TOLL-LIKE RECEPTOR (TLR) SIGNALING
The ability of the mammalian innate immune system to defend against bacterial infection is essential for the first line of host defense. TLRs are evolutionarily conserved proteins that recognize pathogen-associated molecular pattern (PAMP) produced by bacteria, virus, or other pathogens (1). The Toll protein was originally identified in Drosophila as a multifunctional molecule that mediates an immune-like response (2). In mammals, at least 11 TLRs have been identified. Based on their cytoplasmic domains, mammalian TLRs are also homologous to members of the IL-1 receptor (IL-1R) family (3). Furthermore, the cytoplasmic domains of TLRs and IL-1R are homologous to domains in the plant R gene product, giving these regions the name of “TIR” domains (4). The signaling mechanisms mediated by TIR domains are remarkably similar in different organisms (2, 4). In Drosophila, the receptor-proximal signaling pathway downstream of Toll involves the adaptor proteins dMyD88 and Tube, which transmit signals to the serine-threonine kinase Pelle (5, 6). Pelle in turn signals via the Dorsal/Cactus complex in an equivalent manner as the transcription factor NF-κB in mammals (7).

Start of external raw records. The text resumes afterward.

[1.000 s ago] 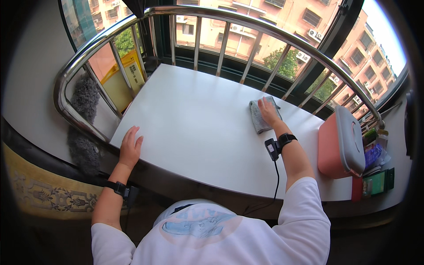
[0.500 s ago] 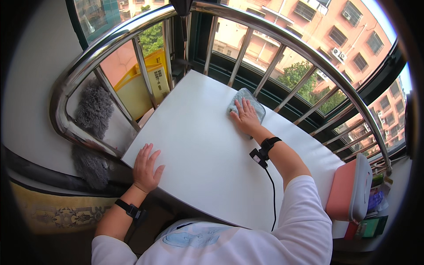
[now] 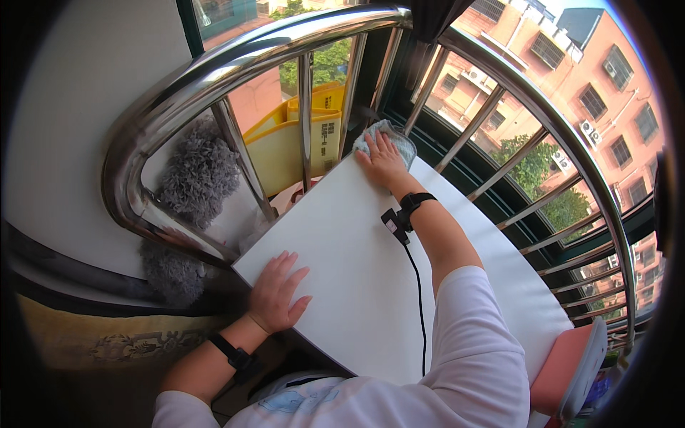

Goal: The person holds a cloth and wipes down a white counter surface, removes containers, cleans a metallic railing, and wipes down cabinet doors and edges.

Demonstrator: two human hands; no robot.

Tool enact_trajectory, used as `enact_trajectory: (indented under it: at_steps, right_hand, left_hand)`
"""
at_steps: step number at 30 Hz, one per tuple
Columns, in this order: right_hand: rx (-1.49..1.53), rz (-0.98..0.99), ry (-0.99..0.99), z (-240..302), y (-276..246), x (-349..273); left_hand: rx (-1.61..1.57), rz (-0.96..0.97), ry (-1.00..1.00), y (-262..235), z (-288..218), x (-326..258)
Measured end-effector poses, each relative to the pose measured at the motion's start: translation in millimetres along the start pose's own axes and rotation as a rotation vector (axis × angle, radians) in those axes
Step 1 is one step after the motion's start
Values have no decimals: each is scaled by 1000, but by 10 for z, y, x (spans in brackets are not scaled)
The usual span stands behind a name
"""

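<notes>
1. Cloth (image 3: 389,137), light blue, lies at the far left corner of the white bench (image 3: 371,285), pinned flat under the right hand (image 3: 383,160).
2. Right hand: fingers spread, palm pressed down on the cloth; not clenched, no real grasp seen, just flat pressure.
3. Left hand (image 3: 277,292): released, nothing held, laid flat w/ fingers splayed on the near left edge of the bench, prob. as a brace.
4. Step judged in hand: wiping of the bench top, w/ the far corner being covered.
5. Next move, as judged: cloth to be drawn back along the surface under even pressure; care needed at the corner so it isn't pushed off the edge.
6. Surroundings: steel railing (image 3: 214,64) curves round the bench; yellow container (image 3: 300,143) and grey fluffy duster (image 3: 196,175) sit beyond the left edge; pink case (image 3: 567,364) at the right end.
</notes>
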State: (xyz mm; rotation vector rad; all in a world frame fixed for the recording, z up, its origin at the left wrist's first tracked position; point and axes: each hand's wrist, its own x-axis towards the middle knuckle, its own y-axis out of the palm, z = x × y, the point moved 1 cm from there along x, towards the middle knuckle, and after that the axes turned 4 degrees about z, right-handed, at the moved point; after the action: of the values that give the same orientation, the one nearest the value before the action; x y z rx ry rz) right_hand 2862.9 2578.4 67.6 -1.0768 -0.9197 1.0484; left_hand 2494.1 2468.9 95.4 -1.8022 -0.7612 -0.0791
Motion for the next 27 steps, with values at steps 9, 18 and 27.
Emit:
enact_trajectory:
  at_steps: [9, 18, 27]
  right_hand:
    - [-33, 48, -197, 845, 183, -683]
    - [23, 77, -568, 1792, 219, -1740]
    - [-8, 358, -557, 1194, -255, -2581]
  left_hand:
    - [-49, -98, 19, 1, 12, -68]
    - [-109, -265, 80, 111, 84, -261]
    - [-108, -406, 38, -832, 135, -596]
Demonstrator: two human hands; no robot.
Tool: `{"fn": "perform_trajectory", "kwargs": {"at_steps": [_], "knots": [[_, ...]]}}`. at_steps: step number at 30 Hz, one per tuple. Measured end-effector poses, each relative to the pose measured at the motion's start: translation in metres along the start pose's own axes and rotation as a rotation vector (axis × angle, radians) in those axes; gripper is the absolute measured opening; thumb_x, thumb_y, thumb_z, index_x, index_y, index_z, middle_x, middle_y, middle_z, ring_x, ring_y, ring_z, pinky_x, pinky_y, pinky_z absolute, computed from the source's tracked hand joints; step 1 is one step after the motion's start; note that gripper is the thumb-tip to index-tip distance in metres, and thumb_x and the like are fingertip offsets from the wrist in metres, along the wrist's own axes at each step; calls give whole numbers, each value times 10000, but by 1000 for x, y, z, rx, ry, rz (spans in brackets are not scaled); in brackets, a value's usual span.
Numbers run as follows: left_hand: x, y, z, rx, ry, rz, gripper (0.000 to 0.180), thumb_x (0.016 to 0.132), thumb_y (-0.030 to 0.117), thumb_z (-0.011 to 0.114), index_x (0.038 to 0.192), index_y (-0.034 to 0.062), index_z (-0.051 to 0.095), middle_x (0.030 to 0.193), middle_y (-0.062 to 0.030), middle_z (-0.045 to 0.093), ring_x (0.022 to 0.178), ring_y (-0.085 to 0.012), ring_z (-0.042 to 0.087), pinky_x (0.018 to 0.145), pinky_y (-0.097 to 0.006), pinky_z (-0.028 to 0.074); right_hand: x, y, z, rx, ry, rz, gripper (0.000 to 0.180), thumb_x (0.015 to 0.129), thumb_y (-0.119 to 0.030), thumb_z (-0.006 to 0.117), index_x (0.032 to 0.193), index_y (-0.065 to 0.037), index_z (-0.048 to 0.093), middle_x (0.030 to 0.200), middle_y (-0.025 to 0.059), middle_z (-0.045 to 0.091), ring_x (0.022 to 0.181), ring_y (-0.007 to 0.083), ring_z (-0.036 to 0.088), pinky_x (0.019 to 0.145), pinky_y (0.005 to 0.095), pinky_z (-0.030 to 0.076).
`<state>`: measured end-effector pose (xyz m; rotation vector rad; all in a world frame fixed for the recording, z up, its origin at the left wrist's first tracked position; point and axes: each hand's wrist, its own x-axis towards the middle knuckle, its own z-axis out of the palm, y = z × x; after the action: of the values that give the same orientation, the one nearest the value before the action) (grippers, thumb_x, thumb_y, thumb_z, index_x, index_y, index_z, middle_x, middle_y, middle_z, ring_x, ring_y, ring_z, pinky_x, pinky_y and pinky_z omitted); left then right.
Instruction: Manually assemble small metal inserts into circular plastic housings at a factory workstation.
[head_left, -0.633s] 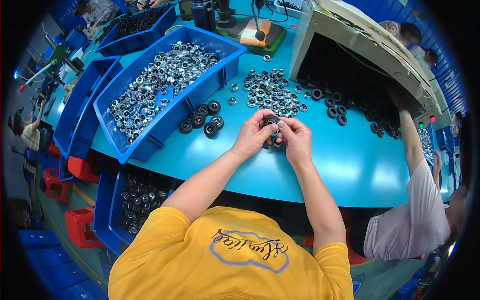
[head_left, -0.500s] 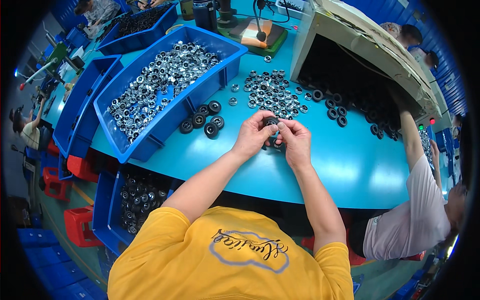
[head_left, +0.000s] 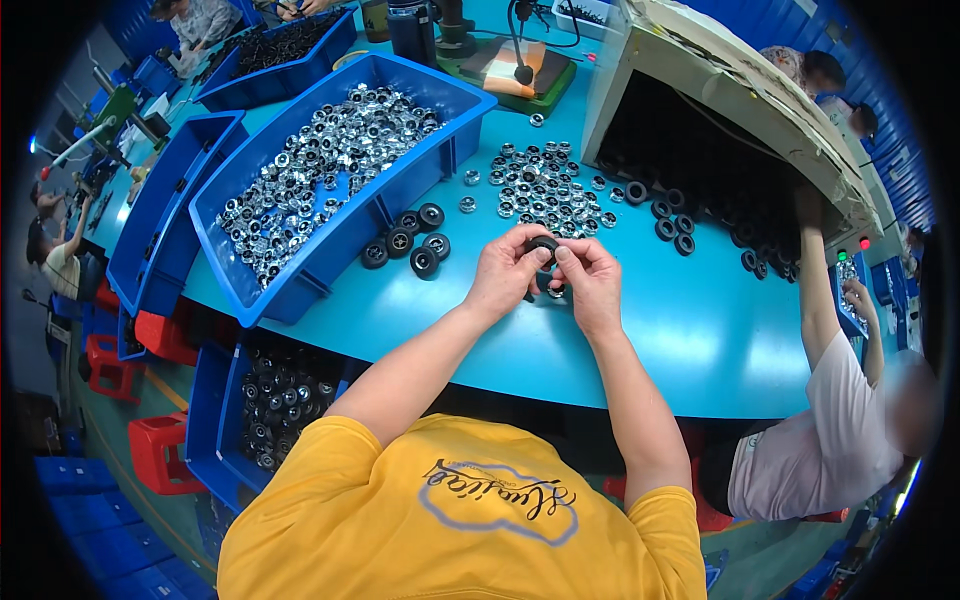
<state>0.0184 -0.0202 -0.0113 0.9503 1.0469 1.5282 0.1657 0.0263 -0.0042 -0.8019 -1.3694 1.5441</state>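
My left hand [head_left: 503, 270] and my right hand [head_left: 594, 284] meet above the turquoise table, both thumbs pressing on a small black rubber tire [head_left: 541, 243] pinched between them. Below the fingertips a shiny wheel hub [head_left: 556, 291] shows, close to my right fingers; whether it is held or lies on the table I cannot tell. Just beyond my hands spread many loose chrome hubs [head_left: 545, 185]. Left of my left hand sits a small group of black wheels with hubs fitted [head_left: 424, 262]. Several bare tires [head_left: 665, 229] lie to the right, by the mouth of a pale box.
A large blue bin [head_left: 218, 262] of chrome hubs stands at left. The pale open-fronted box [head_left: 606, 110] holds dark tires. At lower left, another blue bin [head_left: 207, 420] contains finished-looking wheels. A co-worker's arm [head_left: 822, 290] reaches into the box from the right. Red stools [head_left: 160, 455] stand below left.
My hands stay in nearly the same place, with the tire turned slightly between the fingers. At right, the co-worker's body and arms have shifted a little.
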Motion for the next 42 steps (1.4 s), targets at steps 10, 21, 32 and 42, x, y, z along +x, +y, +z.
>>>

Lipopolysaccharide (LPS), a structural component of the outer wall of gram-negative bacteria, is a PAMP that can activate monocytes/macrophages and induce endotoxic shock in mammals. Genetic mapping and mouse models have identified TLR4 as an essential receptor for LPS signaling (8, 9). However, the TLR4 receptor alone is unable to confer LPS responsiveness (10). TLR4 appears to require the coreceptor protein CD14 plus a secreted protein MD2 to transmit the LPS signal. CD14 is required for the presentation of LPS to TLR4-MD-2 (11). CD14-deficient mice do not respond to LPS-induced shock, suggesting an essential role of CD14 in the LPS-binding process (11). MD-2 associates with the extracellular domain of TLR4 and supports the induction of NF-κB activation by TLR4 (11). Formation of the LPS and TLR4/MD-2 complex is a key step in activating cytoplasmic-signaling mediators.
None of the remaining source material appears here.